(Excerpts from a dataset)
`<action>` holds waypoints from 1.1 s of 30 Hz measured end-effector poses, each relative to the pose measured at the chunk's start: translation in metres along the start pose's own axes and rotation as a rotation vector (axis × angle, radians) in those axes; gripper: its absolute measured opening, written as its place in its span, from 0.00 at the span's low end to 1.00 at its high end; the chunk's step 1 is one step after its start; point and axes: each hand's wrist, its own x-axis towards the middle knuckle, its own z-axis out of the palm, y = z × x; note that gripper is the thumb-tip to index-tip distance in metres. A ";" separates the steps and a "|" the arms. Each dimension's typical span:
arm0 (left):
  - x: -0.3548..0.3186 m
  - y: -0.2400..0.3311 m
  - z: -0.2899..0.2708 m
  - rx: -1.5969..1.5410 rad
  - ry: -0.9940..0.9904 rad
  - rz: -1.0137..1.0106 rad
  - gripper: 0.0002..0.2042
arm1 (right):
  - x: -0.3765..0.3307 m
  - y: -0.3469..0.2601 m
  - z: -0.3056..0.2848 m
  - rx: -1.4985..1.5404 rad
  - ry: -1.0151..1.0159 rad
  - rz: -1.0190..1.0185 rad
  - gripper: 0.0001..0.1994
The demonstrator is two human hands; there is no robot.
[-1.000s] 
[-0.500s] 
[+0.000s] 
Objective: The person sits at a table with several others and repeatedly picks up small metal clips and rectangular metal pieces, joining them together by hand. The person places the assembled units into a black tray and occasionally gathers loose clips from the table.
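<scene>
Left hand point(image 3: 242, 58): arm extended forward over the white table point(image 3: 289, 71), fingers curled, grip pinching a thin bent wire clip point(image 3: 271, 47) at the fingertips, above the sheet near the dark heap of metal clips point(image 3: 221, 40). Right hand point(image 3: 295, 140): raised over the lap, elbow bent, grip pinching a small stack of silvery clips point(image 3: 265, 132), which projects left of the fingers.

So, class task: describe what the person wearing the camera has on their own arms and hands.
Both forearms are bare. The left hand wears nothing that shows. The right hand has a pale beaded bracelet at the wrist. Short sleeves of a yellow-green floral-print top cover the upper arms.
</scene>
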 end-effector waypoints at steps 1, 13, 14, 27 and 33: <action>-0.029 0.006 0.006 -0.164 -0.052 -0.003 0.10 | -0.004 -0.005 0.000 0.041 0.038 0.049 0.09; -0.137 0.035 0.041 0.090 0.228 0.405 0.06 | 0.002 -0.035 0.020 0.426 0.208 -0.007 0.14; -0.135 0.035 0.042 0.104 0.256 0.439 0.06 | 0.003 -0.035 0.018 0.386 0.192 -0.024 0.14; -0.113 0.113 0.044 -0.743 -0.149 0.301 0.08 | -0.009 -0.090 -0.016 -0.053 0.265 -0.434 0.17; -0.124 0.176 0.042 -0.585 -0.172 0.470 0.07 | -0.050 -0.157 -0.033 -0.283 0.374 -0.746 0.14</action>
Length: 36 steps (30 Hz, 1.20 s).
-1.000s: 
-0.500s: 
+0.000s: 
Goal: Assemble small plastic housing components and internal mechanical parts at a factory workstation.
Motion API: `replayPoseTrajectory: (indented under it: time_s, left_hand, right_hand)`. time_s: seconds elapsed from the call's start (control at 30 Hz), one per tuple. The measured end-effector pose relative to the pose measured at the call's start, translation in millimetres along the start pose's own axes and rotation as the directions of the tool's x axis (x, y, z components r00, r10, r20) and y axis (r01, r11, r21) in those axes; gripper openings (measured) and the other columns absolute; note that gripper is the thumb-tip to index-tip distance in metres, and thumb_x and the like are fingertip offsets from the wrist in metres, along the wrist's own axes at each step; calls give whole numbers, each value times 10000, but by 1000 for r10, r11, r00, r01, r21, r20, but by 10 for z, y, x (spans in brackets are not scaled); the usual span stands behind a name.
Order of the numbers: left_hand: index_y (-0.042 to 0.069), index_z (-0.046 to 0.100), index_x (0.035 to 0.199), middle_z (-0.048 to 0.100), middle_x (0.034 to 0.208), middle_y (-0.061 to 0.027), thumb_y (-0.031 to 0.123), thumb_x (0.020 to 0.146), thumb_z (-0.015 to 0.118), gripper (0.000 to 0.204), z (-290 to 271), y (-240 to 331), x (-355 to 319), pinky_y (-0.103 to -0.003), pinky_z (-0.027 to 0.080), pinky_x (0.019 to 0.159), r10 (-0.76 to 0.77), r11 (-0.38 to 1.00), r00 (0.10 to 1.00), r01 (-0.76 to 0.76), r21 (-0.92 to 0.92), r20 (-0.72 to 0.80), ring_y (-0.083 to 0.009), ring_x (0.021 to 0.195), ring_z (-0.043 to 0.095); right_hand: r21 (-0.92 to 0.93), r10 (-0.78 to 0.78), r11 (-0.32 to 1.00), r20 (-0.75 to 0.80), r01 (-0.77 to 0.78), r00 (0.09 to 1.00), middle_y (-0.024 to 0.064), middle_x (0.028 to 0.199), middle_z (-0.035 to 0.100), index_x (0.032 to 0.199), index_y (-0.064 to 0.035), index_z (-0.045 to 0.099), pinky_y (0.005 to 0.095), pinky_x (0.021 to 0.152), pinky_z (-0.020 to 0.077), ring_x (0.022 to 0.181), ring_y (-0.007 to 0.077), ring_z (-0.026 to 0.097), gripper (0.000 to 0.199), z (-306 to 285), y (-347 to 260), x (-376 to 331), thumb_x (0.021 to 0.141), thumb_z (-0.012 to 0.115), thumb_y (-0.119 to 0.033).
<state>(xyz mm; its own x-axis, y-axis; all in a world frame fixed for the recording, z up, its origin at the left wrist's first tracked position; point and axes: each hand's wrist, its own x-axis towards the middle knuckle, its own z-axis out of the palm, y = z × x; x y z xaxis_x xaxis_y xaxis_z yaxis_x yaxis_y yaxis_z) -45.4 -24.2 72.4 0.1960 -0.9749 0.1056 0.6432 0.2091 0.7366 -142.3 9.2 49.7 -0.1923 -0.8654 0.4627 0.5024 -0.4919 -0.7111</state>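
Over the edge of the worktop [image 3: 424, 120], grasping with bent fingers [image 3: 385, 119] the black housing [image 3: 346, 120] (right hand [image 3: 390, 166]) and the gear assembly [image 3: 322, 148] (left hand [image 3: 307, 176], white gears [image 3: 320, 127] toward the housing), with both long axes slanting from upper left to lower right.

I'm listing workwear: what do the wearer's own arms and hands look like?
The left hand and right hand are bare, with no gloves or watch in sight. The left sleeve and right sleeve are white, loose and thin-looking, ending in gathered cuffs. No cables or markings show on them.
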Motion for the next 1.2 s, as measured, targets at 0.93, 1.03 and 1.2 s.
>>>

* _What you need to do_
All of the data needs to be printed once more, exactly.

* _Output of the task_
`<action>` holds waypoints from 1.1 s of 30 Hz measured end-effector poses, each relative to the pose measured at the chunk's start: translation in metres along the start pose's own axes and rotation as a rotation vector (axis × angle, radians) in those axes; gripper: its absolute measured opening, written as its place in its span, from 0.00 at the span's low end to 1.00 at its high end; the chunk's step 1 is one step after its start; point and axes: each hand's wrist, its own x-axis towards the middle knuckle, its own z-axis out of the palm, y = z × x; note that gripper is the thumb-tip to index-tip distance in metres. A ";" separates the steps and a "|" the arms. Each dimension's typical span:
arm0 (left):
  - x: -0.3548..0.3186 m
  - y: -0.2400..0.3311 m
  - z: -0.2899..0.2708 m
  - rx: -1.5969..1.5410 rad
  - ry: -0.9940..0.9904 rad
  - rz: -1.0137..1.0106 rad
  - gripper: 0.0002..0.2042
arm1 (right):
  - x: -0.3765..0.3307 m
  - y: -0.3469..0.2601 m
  - z: -0.3056..0.2848 m
  - rx: -1.4985..1.5404 rad
  - ry: -1.0151..1.0159 rad
  - rz: -1.0190..1.0185 rad
  - gripper: 0.0001..0.1994
The demonstrator is two human hands; there is no robot.
[-1.000s] 
[-0.500s] 
[+0.000s] 
Objective: The person sits at a table with several others and repeatedly picks up small metal clips and rectangular metal pieces, joining them together by hand. The person places the assembled units into a black tray and occasionally gathers loose clips from the table.
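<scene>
Left hand point(image 3: 242, 58): arm extended forward over the white table point(image 3: 289, 71), fingers curled, grip pinching a thin bent wire clip point(image 3: 271, 47) at the fingertips, above the sheet near the dark heap of metal clips point(image 3: 221, 40). Right hand point(image 3: 295, 140): raised over the lap, elbow bent, grip pinching a small stack of silvery clips point(image 3: 265, 132), which projects left of the fingers.

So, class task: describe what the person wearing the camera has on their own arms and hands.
Both forearms are bare. The left hand wears nothing that shows. The right hand has a pale beaded bracelet at the wrist. Short sleeves of a yellow-green floral-print top cover the upper arms.
</scene>
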 end-effector waypoints at steps 1, 13, 14, 27 and 33: <action>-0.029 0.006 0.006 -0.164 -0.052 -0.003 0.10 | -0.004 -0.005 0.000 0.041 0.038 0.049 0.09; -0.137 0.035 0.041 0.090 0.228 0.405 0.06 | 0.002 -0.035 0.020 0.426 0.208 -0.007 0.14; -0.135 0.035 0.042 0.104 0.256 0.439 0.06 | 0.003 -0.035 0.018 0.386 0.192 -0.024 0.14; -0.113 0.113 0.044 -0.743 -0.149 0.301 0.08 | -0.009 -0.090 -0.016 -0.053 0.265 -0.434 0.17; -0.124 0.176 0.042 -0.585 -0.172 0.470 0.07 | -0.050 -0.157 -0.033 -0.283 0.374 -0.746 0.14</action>
Length: 36 steps (30 Hz, 1.20 s).
-1.000s: 
-0.500s: 
+0.000s: 
Goal: Assemble small plastic housing components and internal mechanical parts at a factory workstation.
Motion API: `replayPoseTrajectory: (indented under it: time_s, left_hand, right_hand)`. time_s: seconds elapsed from the call's start (control at 30 Hz), one per tuple. The measured end-effector pose relative to the pose measured at the call's start, translation in millimetres along the start pose's own axes and rotation as the directions of the tool's x axis (x, y, z components r00, r10, r20) and y axis (r01, r11, r21) in those axes; gripper openings (measured) and the other columns absolute; note that gripper is the thumb-tip to index-tip distance in metres, and thumb_x and the like are fingertip offsets from the wrist in metres, along the wrist's own axes at each step; calls give whole numbers, each value times 10000, but by 1000 for r10, r11, r00, r01, r21, r20, but by 10 for z, y, x (spans in brackets are not scaled); the usual span stands behind a name.
Order of the numbers: left_hand: index_y (-0.042 to 0.069), index_z (-0.046 to 0.100), index_x (0.035 to 0.199), middle_z (-0.048 to 0.100), middle_x (0.034 to 0.208), middle_y (-0.061 to 0.027), thumb_y (-0.031 to 0.123), thumb_x (0.020 to 0.146), thumb_z (-0.015 to 0.118), gripper (0.000 to 0.204), z (-290 to 271), y (-240 to 331), x (-355 to 319), pinky_y (-0.103 to -0.003), pinky_z (-0.027 to 0.080), pinky_x (0.019 to 0.159), r10 (-0.76 to 0.77), r11 (-0.38 to 1.00), r00 (0.10 to 1.00), r01 (-0.76 to 0.76), r21 (-0.92 to 0.92), r20 (-0.72 to 0.80), ring_y (-0.083 to 0.009), ring_x (0.021 to 0.195), ring_z (-0.043 to 0.095); right_hand: r21 (-0.92 to 0.93), r10 (-0.78 to 0.78), r11 (-0.32 to 1.00), r20 (-0.75 to 0.80), r01 (-0.77 to 0.78), r00 (0.09 to 1.00), middle_y (-0.024 to 0.064), middle_x (0.028 to 0.199), middle_z (-0.035 to 0.100), index_x (0.032 to 0.199), index_y (-0.064 to 0.035), index_z (-0.045 to 0.099), pinky_y (0.005 to 0.095), pinky_x (0.021 to 0.152), pinky_z (-0.020 to 0.077), ring_x (0.022 to 0.181), ring_y (-0.007 to 0.077), ring_z (-0.026 to 0.097), gripper (0.000 to 0.199), z (-306 to 285), y (-347 to 260), x (-376 to 331), thumb_x (0.021 to 0.141), thumb_z (-0.012 to 0.115), thumb_y (-0.119 to 0.033).
<state>(xyz mm; its own x-axis, y-axis; all in a world frame fixed for the recording, z up, its origin at the left wrist's first tracked position; point and axes: each hand's wrist, its own x-axis towards the middle knuckle, its own z-axis out of the palm, y = z × x; x y z xaxis_x xaxis_y xaxis_z yaxis_x yaxis_y yaxis_z) -45.4 -24.2 72.4 0.1960 -0.9749 0.1056 0.6432 0.2091 0.7366 -142.3 9.2 49.7 -0.1923 -0.8654 0.4627 0.5024 -0.4919 -0.7111</state>
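Over the edge of the worktop [image 3: 424, 120], grasping with bent fingers [image 3: 385, 119] the black housing [image 3: 346, 120] (right hand [image 3: 390, 166]) and the gear assembly [image 3: 322, 148] (left hand [image 3: 307, 176], white gears [image 3: 320, 127] toward the housing), with both long axes slanting from upper left to lower right.

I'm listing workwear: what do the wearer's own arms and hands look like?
The left hand and right hand are bare, with no gloves or watch in sight. The left sleeve and right sleeve are white, loose and thin-looking, ending in gathered cuffs. No cables or markings show on them.
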Motion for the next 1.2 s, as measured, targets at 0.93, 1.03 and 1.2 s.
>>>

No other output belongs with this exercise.